*SUPPLIED DATA*:
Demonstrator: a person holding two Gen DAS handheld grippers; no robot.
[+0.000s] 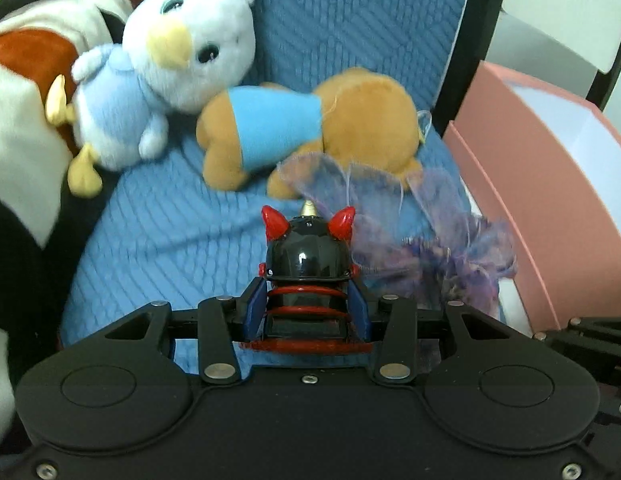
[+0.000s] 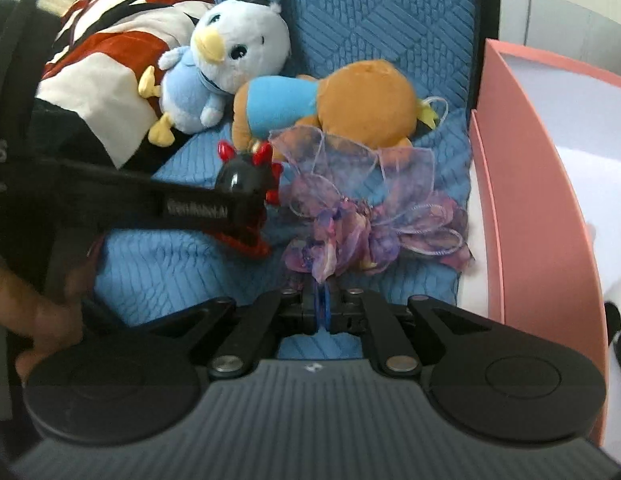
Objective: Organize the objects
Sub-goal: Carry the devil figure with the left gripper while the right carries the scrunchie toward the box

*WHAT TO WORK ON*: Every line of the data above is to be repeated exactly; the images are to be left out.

*COMPLETED TASK*:
Demonstrator: a person holding two Gen DAS handheld grippers; no robot.
[+0.000s] 
[+0.000s] 
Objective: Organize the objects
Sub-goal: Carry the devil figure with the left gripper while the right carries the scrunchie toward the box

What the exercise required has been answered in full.